Foto: Statoil/Ole Jørgen Bratland

Cast nozzle delivers increased life span

A gigantic cast nozzle, a diffusor of about 1 tonne, will be installed on oil rigs operated by Norway’s Statoil Petroleum. In cooperation with the subcontractor Mjørud and Österby Foundry, Swerea managed to develop a cast design of the previously welded component.

Increased demands on the service life of one of their products led Mjørud AS to investigate the possibility of casting as a manufacturing method instead of welding. The product, a diffusor, is installed after the gas turbine and serves to minimise the turbulent flow of gas before it passes a heat exchanger.

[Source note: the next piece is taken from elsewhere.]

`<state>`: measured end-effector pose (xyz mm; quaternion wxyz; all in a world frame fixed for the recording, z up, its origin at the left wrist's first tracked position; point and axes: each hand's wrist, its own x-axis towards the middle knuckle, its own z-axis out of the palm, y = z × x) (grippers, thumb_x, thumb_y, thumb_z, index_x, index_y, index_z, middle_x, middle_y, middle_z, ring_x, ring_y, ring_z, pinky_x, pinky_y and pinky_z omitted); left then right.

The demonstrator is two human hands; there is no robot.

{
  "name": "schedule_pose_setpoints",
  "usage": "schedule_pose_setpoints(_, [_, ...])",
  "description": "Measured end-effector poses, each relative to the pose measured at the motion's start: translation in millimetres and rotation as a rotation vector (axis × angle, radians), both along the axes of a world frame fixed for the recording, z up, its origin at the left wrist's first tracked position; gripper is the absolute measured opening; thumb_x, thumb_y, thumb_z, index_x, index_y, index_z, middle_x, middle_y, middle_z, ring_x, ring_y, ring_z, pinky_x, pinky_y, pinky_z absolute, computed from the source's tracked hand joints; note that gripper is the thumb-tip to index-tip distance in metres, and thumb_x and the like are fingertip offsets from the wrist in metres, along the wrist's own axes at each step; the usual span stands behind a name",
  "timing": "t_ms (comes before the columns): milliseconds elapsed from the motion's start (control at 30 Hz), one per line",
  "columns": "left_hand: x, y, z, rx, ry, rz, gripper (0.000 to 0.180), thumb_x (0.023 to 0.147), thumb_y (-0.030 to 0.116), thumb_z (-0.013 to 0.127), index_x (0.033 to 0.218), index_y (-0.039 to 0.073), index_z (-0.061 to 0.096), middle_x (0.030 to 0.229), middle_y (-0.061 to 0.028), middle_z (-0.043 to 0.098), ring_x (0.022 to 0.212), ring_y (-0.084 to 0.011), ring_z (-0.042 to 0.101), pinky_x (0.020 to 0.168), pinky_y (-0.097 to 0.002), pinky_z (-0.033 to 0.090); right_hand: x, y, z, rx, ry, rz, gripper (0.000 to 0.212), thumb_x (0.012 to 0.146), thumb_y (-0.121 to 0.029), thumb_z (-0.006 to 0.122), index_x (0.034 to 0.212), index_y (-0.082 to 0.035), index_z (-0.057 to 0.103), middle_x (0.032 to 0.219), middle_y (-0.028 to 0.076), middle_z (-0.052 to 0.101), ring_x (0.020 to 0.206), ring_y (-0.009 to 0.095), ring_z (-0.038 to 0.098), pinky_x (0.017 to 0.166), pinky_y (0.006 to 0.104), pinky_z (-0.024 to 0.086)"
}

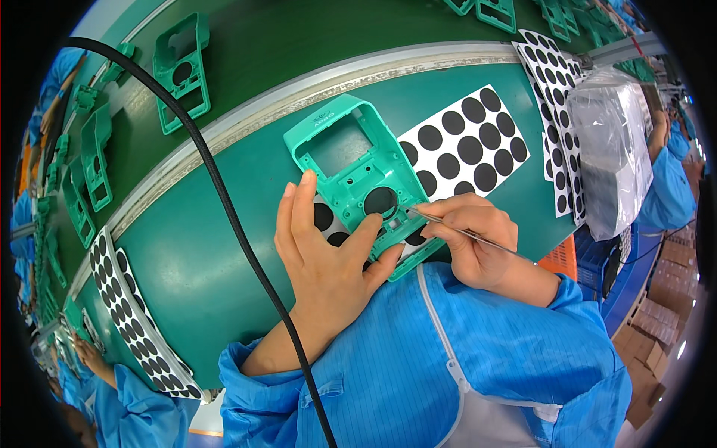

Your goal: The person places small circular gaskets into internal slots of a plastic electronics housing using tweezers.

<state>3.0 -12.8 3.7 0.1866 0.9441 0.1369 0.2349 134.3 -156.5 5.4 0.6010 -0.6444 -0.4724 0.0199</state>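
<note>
A green plastic housing (351, 168) with a square window and a round hole lies on the green table. My left hand (325, 257) steadies it, fingers along its left edge and thumb at its lower end. My right hand (470, 239) pinches thin metal tweezers (448, 226), their tip touching the housing beside the round hole, where a black disc (380, 200) sits. Under the housing lies a white sheet of black round stickers (467, 145).
More sticker sheets lie at the right (556, 89) and lower left (138, 328). Several green housings (183, 71) ride the conveyor behind. A black cable (224, 209) crosses the table. A clear bag (612, 149) sits at right. Other people in blue work on both sides.
</note>
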Motion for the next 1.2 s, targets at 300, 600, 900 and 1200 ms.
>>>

“The project has taken us a major step in the right direction. Together we are stretching the boundaries in an industry with a high focus on energy optimisation, reduced CO2 emissions, and robust solutions with long service lives. Through systematic development work, together with Swerea and Österby Foundry, we have now solved most of the technical challenges. I am very pleased with the process and the results,” says Stian Martinsen, project manager for the work at Mjørud AS.

The challenge was to cast a complex geometry as thin as possible. It was thought possible to cast a dominant thickness of 8 mm and, several casting simulations later, a well-functioning gating system had been produced, which Swerea felt confident in recommending.

Together with Österby Foundry, cast alloy was selected as suitable. The sand mould parts were supplied by Karlebo Foundry Technology and manufactured in a 3D printer from ExOne. The mould was too big and too complex to print as one part, thus it was printed in many minor pieces and later assembled.

In April 2018, the first diffusor was installed on an oil platform, according to plan. A further two to four nozzles will be replaced each year.